特に比較的平和になったことで仕事が減ってきた関東軍においても優先的に新兵器を供与する姿勢などは、彼らからの支持をとりつけるに十分な効果を発揮していたし、大東亜共栄圏は関東軍なくして成立せずといった言葉は彼らの無用な行動を抑制させることすら可能としていた。
ただ、内心では自身もかつて所属していた関東軍は20年以内に解体し、軍と政治を切り離そうとも考えていることは信濃以外には知らせていない。

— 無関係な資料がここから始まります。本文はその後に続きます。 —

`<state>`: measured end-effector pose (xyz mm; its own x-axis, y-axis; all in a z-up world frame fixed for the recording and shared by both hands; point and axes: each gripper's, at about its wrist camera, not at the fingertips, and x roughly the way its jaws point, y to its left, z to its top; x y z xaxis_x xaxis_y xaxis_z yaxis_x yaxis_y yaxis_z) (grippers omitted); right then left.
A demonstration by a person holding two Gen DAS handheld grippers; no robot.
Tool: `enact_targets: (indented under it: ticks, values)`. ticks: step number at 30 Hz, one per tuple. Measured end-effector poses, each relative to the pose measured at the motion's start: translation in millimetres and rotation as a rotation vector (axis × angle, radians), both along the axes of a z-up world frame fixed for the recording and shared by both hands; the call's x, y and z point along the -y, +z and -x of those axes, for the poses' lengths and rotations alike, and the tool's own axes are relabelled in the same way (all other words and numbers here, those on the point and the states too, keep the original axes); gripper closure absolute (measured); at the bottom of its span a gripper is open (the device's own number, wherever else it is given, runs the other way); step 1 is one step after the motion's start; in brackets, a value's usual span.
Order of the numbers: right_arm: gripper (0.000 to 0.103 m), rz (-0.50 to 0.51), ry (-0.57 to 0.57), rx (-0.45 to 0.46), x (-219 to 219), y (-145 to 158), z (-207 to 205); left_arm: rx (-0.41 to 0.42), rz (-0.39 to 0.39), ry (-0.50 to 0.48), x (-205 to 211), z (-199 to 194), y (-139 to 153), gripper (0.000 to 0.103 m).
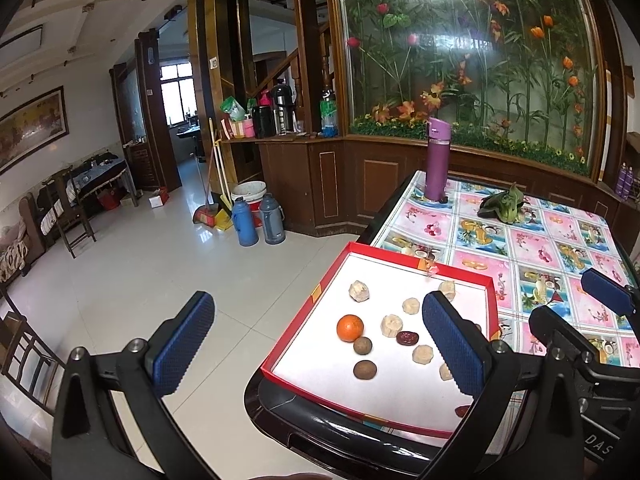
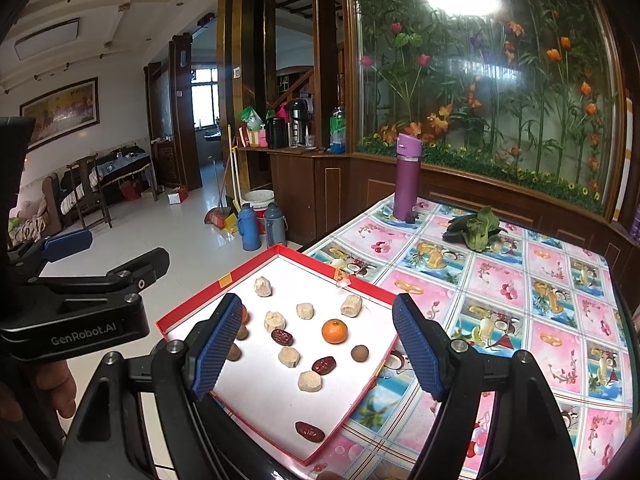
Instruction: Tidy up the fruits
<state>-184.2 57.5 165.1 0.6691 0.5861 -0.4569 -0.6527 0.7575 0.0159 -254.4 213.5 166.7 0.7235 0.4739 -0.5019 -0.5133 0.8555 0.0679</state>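
The left gripper (image 1: 316, 340) hung with its blue, knurled pads spread wide and nothing between them; its left pad sat over the tiled floor and its right pad over the red tray (image 1: 304, 312). The right gripper (image 2: 320, 356) also stood open and empty, its ribbed pads framing the tray's white inner floor.

Only the right wrist view showed the full spread of fruit: a second small orange (image 2: 334, 331), smooth and round, near the tray's middle, three wrinkled dark red dates (image 2: 282, 337) and one brown ball (image 2: 359, 353) toward the tray's right edge. In that view the first orange was mostly hidden behind the left pad. The left wrist view showed that orange (image 1: 350, 328) plainly, with two round brown fruits (image 1: 363, 347) just beside it and pale, lumpy, rough-cut pieces (image 1: 359, 291) scattered across the tray.

The tray was a shallow cardboard lid with thin red walls, lying at the corner of the table (image 2: 560, 320), whose glossy cloth carried pink and blue fruit squares. Farther back stood a purple cylindrical bottle (image 2: 406, 176), upright, and a leafy green vegetable (image 2: 474, 232) lay well apart from it.
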Motion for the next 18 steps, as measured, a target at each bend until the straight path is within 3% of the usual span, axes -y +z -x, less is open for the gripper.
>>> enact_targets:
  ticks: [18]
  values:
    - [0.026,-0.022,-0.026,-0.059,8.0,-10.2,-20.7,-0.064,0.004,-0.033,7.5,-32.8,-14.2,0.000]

本来の未来において混乱に拍車をかけた人材の多くを予備役に送り込んではみたものの、それでも似たような性格を持つ人間が多すぎたがゆえ、表向きは笑顔で接しているものの、心の内ではこの者らがまた陛下を裏切ると不安視していた。
信濃はヤクチアとの直接戦闘の過酷さを経験すれば考え直す者もいるだろうとは考えていたが、西条はそれでも彼らの本質は変わらないと、早い段階でどう処分するかを常日頃考えている。

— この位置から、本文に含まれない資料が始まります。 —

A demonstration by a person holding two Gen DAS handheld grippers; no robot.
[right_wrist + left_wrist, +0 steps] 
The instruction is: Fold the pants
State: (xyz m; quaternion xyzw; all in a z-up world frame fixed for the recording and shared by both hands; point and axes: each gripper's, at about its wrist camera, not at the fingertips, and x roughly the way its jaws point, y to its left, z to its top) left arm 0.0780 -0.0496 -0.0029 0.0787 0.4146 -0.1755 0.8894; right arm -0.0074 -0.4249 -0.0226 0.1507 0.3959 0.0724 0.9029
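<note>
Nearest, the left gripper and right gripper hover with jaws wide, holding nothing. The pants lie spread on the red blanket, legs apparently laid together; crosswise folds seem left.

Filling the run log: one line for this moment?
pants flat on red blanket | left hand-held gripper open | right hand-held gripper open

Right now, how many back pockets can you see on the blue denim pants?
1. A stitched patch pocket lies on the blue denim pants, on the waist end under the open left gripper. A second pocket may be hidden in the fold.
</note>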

それでも、無用な混乱を起こさないために表向きの発言には慎重だった。
「私は、今回の研究報告で改めて思い知らされたことがある。NUP本国の工場地帯の状況と比較した資料を見ても、我が国の工業力は非力極まりない。多くを望んで手に入れられるような力があれば多種多様な選択肢を試すものだが……そのような力など全くなかった。あれもこれもと、我々は多くを選べる立場に無いのだ。だからこそ、選択が必要だ。1つ1つの技術単位で見てみれば、NUPを凌駕する技術が無いわけでもない。NUPや王立国家と同等に並んでいる技術も無いわけではない。そしてそれらを複合的に組み合わせた新兵器においては、他を超越する存在もある。なればこそ、一連の超越した性能を誇る新兵器に多くの比重を傾け、足りないものをレンドリース等で補完することが、我々の戦力を大国に負けぬものとする近道だと確信した。他国でも作れるようなものを大量生産してどうする。他国が喉から手が出るほど求める圧倒的性能を誇る新兵器こそ、我が国が作るべき兵器なのだ。それは決して他国が不必要と断じるものではないものだ。それらに集中し、元来は必要とされるものとすら削り落として……製造業の抜本的な改革を行い、これまで限界とされてきた領域を突破した生産力とすることで初めて我が軍は大国に必勝できる。いいか、今刃を交えているのは二大大国だということを忘れるな!」
それは訓示であったのか、訴えであったのか。
西条の本心そのものを表明した言葉に、多くの報告会参加者が納得せざるを得なくなった。
この後、皇国陸軍は戦中の軍需分野で共産主義的とすら形容される合理化を促し、施行していくこととなるが……その後も続いた研究報告会においては、ロケット兵器の話を含め、一連の合理化政策について報告がなされてその多くが実施されていくという結論でまとまる。